E.von Dungeon and L. Hillsfeld found the subtype of blood group A in 19 1 1. They saw that red blood cells of different A-type people had different agglutination intensity with anti-A serum, and there was also an antibody in weak A-type human serum that could agglutinate with strong A-type red blood cells. According to this, it is considered that type A has subtypes; Subtypes A 1 and A2. Type A 1. Red blood cells react strongly with anti-A serum (from people of type B or O), while type A2 red blood cells react weakly with anti-A serum. In addition to anti-B, some A2 people have irregular anti-A 1. There are two kinds of antibodies in human serum of type B: anti-A and anti-A 1. Anti-A can react with A 1 and A2 cells. Anti-A 1 only reacts with A 1 cells. There are two antigens a and A 1 on red blood cells of type A 1. There is only antigen A on A2 cells. Type AB can also be divided into subtypes A 1B and A2B. There are some other subtypes.

◆MN blood group

Another blood group antigen on the erythrocyte membrane is called MN antigen, which is glycophorin A on the erythrocyte membrane. Two bands, PAS- 1 and PAS-2, were displayed on the SOS gel electrophoresis map, and glycophorin A was their dimer. It is known that glycophorin A consists of 13 1 amino acids, and its primary structure has been determined (Figure 2). The peptide chain of glycophorin A has a three-stage structure, and the amino acids in the middle 73 ~ 92 are hydrophobic peptide chains, which can pass through the membrane lipid layer.

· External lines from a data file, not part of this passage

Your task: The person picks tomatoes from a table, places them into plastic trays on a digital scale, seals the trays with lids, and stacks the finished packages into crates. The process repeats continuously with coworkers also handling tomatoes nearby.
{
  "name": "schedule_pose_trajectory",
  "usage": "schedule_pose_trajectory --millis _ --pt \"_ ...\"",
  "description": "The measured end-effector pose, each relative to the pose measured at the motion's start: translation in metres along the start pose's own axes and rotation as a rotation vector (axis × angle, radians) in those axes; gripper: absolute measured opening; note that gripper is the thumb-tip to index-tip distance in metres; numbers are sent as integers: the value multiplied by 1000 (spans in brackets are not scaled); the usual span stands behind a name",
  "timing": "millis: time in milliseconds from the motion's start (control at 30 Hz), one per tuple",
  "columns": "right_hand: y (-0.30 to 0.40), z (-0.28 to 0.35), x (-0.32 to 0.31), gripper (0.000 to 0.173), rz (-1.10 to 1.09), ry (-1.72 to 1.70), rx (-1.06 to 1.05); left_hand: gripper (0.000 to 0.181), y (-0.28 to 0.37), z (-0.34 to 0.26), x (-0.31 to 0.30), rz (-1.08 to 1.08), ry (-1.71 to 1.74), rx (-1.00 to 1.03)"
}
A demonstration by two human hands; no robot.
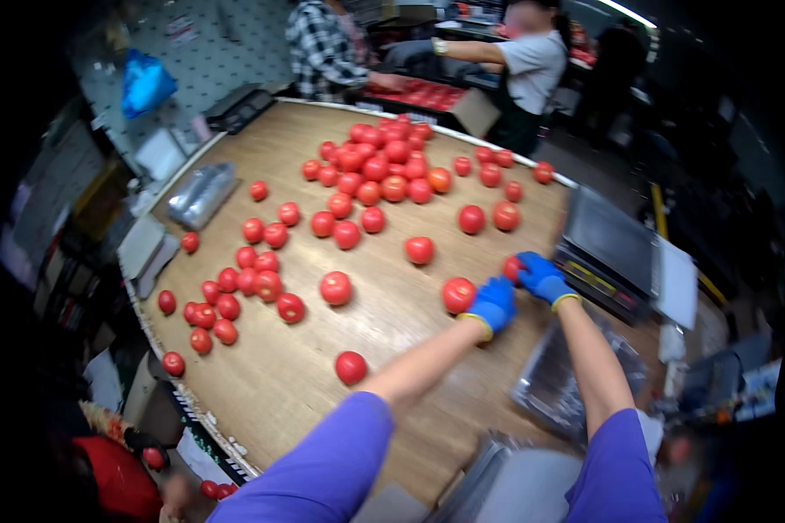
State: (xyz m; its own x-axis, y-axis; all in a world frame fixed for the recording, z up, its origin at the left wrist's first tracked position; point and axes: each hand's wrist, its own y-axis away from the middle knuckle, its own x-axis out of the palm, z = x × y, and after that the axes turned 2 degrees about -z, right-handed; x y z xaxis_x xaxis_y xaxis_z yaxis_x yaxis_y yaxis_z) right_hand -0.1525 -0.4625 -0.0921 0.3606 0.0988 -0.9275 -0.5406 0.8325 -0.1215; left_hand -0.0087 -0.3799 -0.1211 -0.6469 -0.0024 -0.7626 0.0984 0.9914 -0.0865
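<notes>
Both hands wear blue gloves with yellow cuffs, over a wooden sorting table (399, 333). My right hand (544, 277) has its fingers around the side of a red tomato (511, 269), beside the scale. Just left of it is my left hand (494, 303), knuckles up, its fingertips close to that same tomato. A larger tomato (458, 295) lies against the left side of my left hand; the glove hides what is under the palm. Single tomatoes (419, 250) lie farther out, and a big cluster of tomatoes (376, 167) spreads over the far part.
At right stands a digital scale (607, 245), with clear plastic packaging (556, 376) nearer me. Another plastic pack (201, 195) lies far left. Loose tomatoes (248, 281) cover the left side. Two people stand beyond the far edge by a tomato-filled crate (425, 95); another person's red garment (114, 480) shows lower left.
</notes>
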Motion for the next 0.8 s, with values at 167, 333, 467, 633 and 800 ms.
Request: schedule_pose_trajectory --millis 167,333,467,633,800 --pt "-38 -43 74 40 48 -67 347 39 -18 10 42 -25 -158 -13" --pt "-8 -33 31 36 101 -92 450 33 13 -15 0 79 20 173" --pt "83 28 -53 30 -35 -458 329 16 83 -53 -55 -93 330 322" --pt "288 132 -156 27 -107 -590 153 24 200 -45 -129 -28 510 325" --pt "390 205 -171 28 -91 -525 360 50 282 -116 -163 187 719 51"
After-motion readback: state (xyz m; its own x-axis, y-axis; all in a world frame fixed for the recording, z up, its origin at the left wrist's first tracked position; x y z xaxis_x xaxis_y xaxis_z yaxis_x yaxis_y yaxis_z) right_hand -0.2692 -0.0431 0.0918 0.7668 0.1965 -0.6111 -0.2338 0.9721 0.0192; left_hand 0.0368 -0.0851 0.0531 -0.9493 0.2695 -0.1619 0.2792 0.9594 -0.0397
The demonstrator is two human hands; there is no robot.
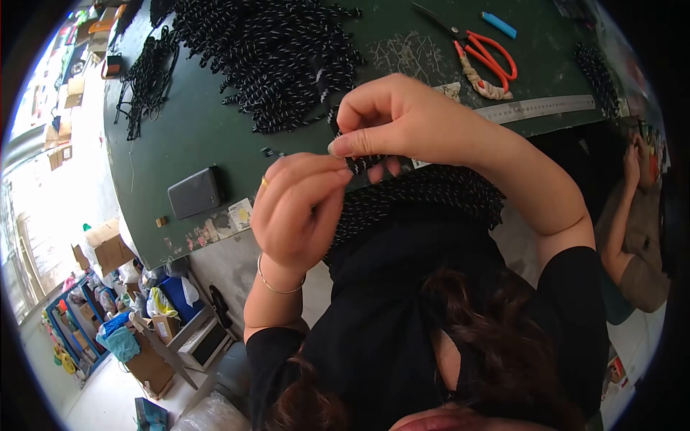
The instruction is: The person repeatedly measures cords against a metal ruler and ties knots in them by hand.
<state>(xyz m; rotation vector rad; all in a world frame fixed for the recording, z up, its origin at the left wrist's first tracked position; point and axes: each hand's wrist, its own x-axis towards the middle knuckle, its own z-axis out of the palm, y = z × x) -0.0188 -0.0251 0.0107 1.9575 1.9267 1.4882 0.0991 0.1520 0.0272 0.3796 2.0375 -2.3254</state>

N-terminal peptide chain is located outside the membrane, which is related to blood group activity. There are 15 O- glycoside sugar chains and 1n- glycoside sugar chains in this peptide chain, and the sialic acid in the sugar chains accounts for more than half of all sialic acid on the erythrocyte membrane. C-terminal peptide chain is located in the membrane and contains more acidic amino acids.

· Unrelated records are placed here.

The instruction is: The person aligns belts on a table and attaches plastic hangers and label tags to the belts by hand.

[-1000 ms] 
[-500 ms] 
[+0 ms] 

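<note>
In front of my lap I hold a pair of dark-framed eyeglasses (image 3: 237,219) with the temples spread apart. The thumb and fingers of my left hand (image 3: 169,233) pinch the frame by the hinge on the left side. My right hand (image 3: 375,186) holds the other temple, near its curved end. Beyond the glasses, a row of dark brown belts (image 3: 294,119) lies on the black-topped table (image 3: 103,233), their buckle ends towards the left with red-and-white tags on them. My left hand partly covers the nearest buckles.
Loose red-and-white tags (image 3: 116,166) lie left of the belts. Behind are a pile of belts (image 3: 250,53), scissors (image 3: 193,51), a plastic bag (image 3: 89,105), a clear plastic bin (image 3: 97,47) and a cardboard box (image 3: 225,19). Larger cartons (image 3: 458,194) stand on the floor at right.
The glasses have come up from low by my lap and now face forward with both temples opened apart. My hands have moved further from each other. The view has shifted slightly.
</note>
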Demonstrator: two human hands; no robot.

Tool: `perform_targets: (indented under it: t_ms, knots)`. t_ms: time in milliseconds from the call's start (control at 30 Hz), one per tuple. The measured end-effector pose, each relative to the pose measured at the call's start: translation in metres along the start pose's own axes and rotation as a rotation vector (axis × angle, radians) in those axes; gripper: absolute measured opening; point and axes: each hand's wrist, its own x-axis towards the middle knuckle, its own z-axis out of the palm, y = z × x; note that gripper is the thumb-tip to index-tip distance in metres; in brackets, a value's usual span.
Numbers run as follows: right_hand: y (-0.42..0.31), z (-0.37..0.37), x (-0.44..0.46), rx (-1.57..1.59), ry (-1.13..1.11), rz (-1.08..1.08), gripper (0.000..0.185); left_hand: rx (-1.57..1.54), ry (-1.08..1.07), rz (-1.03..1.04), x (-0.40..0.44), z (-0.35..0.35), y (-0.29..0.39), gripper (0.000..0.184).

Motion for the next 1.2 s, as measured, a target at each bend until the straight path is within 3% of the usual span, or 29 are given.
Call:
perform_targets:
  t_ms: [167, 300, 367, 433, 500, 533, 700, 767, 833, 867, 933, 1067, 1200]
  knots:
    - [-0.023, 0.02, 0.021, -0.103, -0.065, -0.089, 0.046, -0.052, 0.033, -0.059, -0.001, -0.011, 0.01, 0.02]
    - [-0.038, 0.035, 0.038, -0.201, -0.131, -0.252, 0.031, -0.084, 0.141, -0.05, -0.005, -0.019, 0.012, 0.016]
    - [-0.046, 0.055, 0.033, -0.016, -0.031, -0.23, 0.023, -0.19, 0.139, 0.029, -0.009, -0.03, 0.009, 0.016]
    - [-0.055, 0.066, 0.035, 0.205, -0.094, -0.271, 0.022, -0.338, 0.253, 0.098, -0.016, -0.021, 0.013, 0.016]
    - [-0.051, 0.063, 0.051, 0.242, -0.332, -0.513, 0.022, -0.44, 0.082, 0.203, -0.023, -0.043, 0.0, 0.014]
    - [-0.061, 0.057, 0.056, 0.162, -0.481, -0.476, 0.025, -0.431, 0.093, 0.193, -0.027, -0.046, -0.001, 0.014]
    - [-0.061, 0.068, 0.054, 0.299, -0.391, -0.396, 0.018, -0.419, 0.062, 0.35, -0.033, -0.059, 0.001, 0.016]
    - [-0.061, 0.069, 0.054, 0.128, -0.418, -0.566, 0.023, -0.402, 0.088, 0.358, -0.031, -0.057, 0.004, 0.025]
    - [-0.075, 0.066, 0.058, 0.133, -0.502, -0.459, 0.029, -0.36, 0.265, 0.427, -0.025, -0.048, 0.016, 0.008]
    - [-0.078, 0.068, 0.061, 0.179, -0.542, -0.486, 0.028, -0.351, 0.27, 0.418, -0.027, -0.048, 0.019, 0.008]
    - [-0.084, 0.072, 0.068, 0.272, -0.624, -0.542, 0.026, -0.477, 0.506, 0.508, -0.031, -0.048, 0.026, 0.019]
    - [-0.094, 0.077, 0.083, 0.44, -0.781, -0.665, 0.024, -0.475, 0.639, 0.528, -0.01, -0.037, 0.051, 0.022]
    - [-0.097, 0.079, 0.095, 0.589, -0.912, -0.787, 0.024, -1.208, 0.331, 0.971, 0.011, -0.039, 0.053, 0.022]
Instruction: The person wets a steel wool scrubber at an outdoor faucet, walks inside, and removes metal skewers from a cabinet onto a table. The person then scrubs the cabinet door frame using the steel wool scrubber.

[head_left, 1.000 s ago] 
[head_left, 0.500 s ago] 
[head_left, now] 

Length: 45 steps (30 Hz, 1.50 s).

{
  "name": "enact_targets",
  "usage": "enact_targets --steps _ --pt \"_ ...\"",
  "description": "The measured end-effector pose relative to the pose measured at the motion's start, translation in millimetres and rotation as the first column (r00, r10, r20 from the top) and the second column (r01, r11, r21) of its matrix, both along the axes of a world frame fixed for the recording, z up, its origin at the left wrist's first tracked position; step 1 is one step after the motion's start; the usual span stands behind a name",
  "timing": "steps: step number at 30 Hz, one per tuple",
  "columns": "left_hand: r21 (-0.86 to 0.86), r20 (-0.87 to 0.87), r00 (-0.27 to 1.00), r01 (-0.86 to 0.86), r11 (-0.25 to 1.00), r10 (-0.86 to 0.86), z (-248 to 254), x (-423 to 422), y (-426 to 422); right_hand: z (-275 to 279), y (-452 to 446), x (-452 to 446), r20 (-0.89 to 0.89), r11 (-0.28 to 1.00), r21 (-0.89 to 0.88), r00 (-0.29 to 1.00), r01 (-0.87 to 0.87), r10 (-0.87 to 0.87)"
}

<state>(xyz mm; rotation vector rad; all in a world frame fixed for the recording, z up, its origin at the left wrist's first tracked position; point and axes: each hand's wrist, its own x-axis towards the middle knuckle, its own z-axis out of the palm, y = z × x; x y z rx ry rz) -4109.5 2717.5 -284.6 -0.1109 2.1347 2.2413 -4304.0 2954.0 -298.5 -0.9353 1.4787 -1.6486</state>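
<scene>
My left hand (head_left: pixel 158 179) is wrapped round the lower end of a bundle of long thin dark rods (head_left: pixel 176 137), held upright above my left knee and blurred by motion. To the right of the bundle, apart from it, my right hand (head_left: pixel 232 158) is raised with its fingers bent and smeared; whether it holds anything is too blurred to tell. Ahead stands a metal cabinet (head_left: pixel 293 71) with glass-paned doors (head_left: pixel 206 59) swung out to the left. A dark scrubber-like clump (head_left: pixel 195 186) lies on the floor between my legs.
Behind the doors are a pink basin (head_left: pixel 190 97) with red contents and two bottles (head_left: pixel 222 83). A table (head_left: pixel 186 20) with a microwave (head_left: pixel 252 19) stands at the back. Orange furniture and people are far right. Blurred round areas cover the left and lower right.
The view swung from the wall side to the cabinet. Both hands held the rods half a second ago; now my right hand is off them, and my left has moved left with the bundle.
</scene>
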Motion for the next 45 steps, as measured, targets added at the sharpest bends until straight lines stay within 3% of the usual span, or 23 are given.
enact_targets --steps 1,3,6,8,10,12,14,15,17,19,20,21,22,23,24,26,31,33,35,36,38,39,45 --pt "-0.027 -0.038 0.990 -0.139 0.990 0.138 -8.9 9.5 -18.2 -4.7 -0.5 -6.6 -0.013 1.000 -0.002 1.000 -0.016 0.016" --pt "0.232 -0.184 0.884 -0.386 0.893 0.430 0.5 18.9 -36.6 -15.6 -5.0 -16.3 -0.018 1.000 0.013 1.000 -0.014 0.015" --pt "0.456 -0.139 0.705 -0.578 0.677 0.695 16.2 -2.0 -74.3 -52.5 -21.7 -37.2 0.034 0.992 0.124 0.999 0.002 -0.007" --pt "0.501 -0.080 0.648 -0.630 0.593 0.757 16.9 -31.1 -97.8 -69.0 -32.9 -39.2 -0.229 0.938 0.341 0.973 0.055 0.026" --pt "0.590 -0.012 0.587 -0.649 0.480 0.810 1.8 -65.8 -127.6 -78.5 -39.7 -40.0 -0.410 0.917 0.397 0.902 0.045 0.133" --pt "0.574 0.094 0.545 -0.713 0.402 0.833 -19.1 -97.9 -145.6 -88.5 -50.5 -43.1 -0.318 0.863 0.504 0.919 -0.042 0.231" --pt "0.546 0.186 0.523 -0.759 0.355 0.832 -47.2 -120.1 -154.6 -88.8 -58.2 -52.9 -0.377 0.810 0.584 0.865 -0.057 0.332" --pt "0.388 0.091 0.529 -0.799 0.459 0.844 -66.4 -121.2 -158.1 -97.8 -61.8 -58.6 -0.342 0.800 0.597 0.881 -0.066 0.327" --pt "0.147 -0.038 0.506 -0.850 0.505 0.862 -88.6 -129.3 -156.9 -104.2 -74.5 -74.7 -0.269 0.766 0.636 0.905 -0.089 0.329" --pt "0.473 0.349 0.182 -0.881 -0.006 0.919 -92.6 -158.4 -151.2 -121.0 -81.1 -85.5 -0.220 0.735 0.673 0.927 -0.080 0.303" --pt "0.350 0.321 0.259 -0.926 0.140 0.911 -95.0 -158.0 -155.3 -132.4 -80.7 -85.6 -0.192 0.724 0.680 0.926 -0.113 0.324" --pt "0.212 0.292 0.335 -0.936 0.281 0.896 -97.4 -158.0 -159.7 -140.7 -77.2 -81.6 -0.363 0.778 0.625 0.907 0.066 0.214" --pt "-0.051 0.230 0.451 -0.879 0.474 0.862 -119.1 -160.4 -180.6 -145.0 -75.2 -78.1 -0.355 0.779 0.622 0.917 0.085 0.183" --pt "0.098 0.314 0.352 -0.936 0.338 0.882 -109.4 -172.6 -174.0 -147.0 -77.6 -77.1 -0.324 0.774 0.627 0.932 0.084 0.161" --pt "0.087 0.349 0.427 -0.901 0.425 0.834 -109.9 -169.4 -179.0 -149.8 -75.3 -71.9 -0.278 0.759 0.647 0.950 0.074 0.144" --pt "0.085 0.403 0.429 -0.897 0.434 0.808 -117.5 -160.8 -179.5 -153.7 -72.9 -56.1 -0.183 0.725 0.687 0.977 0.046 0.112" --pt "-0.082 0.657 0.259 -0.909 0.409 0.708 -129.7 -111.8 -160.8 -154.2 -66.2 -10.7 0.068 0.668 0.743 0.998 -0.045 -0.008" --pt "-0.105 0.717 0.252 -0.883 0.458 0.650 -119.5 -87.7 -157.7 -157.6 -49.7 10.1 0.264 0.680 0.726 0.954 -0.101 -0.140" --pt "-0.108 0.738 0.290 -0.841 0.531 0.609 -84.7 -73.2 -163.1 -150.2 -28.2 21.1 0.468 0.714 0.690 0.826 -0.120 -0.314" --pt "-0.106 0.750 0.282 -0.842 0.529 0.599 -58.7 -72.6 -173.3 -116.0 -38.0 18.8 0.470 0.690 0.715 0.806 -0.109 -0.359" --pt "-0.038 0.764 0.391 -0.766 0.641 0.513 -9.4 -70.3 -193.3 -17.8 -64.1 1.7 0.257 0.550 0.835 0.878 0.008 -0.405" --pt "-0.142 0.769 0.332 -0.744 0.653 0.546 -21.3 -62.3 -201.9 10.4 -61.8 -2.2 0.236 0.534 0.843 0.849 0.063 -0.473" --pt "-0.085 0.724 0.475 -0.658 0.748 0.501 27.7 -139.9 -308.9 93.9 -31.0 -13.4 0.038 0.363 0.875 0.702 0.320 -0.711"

MN antigen consists of M antigen and N antigen. If neuraminidase is used to cut 1 sialic acid (N- acetylneuraminic acid) from M antigen, it is N antigen, and if one sialic acid is cut off, the antigenicity will be completely lost. The antigenicity of MN antigen is also related to the amino group in the peptide chain. If the amino group is protected by acetyl group, it will lose its antigenicity.

◆ Leukocyte blood group -HLA

HLA is the most important human leukocyte antigen. Compared with red blood cell blood group, people know leukocyte antigen later. The first human leukocyte antigen Mac was discovered by French scientist J. Dorset in 1958. HLA is the abbreviation of human leukocyte antigen. It has been found that HLA antigens exceed 144 and are divided into seven series: A, B, C, D, DR, DQ and DP7. HLA also exists on other cell surfaces.

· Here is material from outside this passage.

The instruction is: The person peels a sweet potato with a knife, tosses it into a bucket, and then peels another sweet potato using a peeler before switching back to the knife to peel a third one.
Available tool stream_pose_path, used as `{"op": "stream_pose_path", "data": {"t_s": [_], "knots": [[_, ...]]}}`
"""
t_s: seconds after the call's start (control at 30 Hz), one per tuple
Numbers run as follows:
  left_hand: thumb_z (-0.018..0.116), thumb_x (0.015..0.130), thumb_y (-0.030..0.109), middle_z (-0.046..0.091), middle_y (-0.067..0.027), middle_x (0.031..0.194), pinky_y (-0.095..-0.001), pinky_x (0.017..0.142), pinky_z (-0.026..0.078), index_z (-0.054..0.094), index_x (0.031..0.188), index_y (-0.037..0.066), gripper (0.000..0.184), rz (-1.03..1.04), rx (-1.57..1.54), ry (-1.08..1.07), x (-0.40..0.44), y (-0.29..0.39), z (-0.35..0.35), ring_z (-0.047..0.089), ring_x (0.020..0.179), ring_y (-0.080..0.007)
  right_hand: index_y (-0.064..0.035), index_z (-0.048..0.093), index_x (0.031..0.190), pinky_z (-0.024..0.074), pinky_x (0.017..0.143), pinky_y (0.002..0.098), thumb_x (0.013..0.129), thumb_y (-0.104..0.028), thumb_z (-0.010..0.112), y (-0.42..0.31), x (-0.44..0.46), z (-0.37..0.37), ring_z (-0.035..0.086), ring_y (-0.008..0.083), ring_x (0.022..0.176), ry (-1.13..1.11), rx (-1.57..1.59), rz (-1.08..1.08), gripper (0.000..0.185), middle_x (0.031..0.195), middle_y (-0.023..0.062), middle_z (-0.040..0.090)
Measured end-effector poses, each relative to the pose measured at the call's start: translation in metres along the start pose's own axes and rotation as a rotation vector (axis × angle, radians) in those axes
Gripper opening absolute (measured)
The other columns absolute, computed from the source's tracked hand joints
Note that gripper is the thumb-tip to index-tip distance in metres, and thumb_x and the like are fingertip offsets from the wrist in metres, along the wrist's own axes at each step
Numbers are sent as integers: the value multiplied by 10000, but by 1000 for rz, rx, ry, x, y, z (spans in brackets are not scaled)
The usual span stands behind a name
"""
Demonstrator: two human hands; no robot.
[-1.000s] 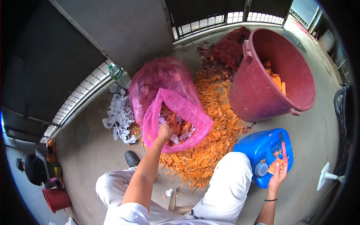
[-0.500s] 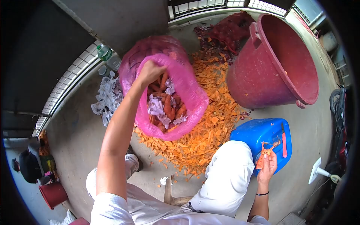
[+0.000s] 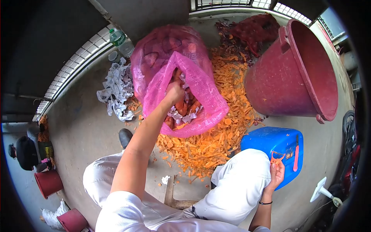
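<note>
My left hand (image 3: 176, 92) reaches into the mouth of a pink mesh bag (image 3: 208, 92), among carrots (image 3: 181, 107) and crumpled scraps of paper (image 3: 178, 116). Its fingers are hidden, so I cannot see whether they grip a carrot. Above my right knee, my right hand (image 3: 276, 176) is closed on an orange peeler (image 3: 276, 157), its head pointing up. Right behind it stands a blue plastic container (image 3: 266, 135) with a red-pink strip on its side. A wide heap of orange peelings (image 3: 193, 152) spreads on the floor beside and in front of the bag.
A big dark-red tub (image 3: 278, 81) stands tilted at the right, with a red mesh sack (image 3: 257, 33) behind it. Crumpled paper (image 3: 117, 91) and a plastic bottle (image 3: 121, 41) are left of the bag. Red buckets (image 3: 49, 183) stand at the far left.
My left hand has let go of the bag's rim and moved down into its opening. The rim has sagged into a peak. My right hand still holds the peeler.
</note>
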State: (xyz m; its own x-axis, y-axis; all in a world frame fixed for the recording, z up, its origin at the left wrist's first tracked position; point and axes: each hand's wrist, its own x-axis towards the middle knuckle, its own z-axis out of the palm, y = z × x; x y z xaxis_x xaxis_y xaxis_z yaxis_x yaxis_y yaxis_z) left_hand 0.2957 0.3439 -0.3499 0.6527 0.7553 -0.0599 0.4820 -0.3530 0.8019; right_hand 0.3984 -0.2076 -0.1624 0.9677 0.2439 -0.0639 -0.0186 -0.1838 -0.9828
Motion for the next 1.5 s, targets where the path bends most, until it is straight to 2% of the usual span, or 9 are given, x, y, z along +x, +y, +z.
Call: {"op": "stream_pose_path", "data": {"t_s": [0.1,0.13,0.27,0.6,0.83,0.87,0.93,1.17,1.5], "knots": [[729,838,224,744,-207,1167,-470,967,539,708,1285,149,454,-30,233,21,8,-18,10,696,1132,-384,53,595,1282,485,812,227,1035,-149,673,5,3,-6,617,84,924,19,0,12,328,1111,81,699],[722,829,178,667,-261,1312,-500,1002,524,501,1506,183,712,-93,330,-181,32,-43,11,652,1183,-459,46,599,1276,487,773,224,1036,-153,671,7,4,-9,614,81,879,27,37,32,320,1072,72,695],[706,871,350,653,-284,1330,-502,1011,517,483,1495,46,728,-131,376,-183,65,-42,18,638,1225,-453,18,607,1241,493,520,225,1034,-196,663,-1,10,-5,585,87,611,77,103,66,302,887,43,659],[647,903,536,632,-364,1299,-536,1119,409,428,1494,5,824,-175,670,4,58,-36,42,624,1214,-505,15,599,1233,523,498,231,1020,-202,670,-1,13,-8,591,90,594,69,163,74,312,837,42,643],[413,1003,624,713,-330,967,-539,922,501,710,941,-69,756,-411,98,125,-5,36,11,687,1027,-494,-6,595,1240,524,487,252,1026,-195,660,-5,13,-7,608,109,581,111,236,73,293,839,50,652],[479,999,516,719,-272,833,-514,745,540,700,869,-56,627,-167,-65,-7,-19,-13,23,708,788,-420,-6,595,1240,524,487,252,1026,-195,660,-13,14,-1,608,109,581,96,257,67,293,839,50,652],[587,928,206,662,-75,704,-337,431,430,702,841,59,206,-607,-790,-112,-86,71,-31,600,507,-186,-30,564,1287,523,474,264,1040,-220,640,-37,15,13,636,138,581,100,365,73,321,860,64,659],[577,983,354,652,-68,873,-322,608,474,633,1126,81,313,-587,-1276,-491,-213,131,-144,617,719,-193,-50,533,1388,515,461,263,1063,-208,605,-114,22,56,646,133,625,-182,514,-4,368,912,40,650],[696,927,420,719,-38,1041,-364,698,541,646,1229,119,429,-203,-1465,-213,-334,224,-283,673,871,-192,6,629,1308,532,542,227,980,-114,716,-251,-72,124,682,118,706,-737,396,-380,360,1002,77,716]]}}
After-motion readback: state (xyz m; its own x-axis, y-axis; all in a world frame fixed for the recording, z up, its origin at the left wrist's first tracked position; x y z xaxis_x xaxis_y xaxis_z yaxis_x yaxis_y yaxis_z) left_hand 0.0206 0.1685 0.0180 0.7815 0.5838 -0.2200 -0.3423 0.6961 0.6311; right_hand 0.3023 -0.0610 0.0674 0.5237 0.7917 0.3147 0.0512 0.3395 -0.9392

HLA antigen is a glycoprotein (containing 9% sugar), and its molecular structure is very similar to immunoglobulin (Figure 3). HLA molecule consists of four peptide chains (including two light chains and two heavy chains), and the heavy chain is connected with two sugar chains. HLA molecules are partially embedded in the bilayer of cell membrane, and the part inserted into the membrane is equivalent to the Fc segment of immunoglobulin IgG, and the light chain is β-microglobulin. Because of the similarity of molecular structure, HLA is closely related to the immune defense system with defensive function.

In addition, HLA, like red blood cell blood type, is controlled by genetic laws. The gene determining HLA type is on chromosome 6. Everyone can get a set of chromosomes from their parents, so one person can find out 5 ~ 10 types of white blood cells in five series of A, B, C, D and DR at the same time, so there are hundreds of millions of white blood cell types. It is difficult to find two people with identical HLA but no blood relationship. However, the probability that HLA is completely the same or completely different between siblings is always 1/4. Therefore, HLA determination is the most powerful tool for forensic identification of kinship.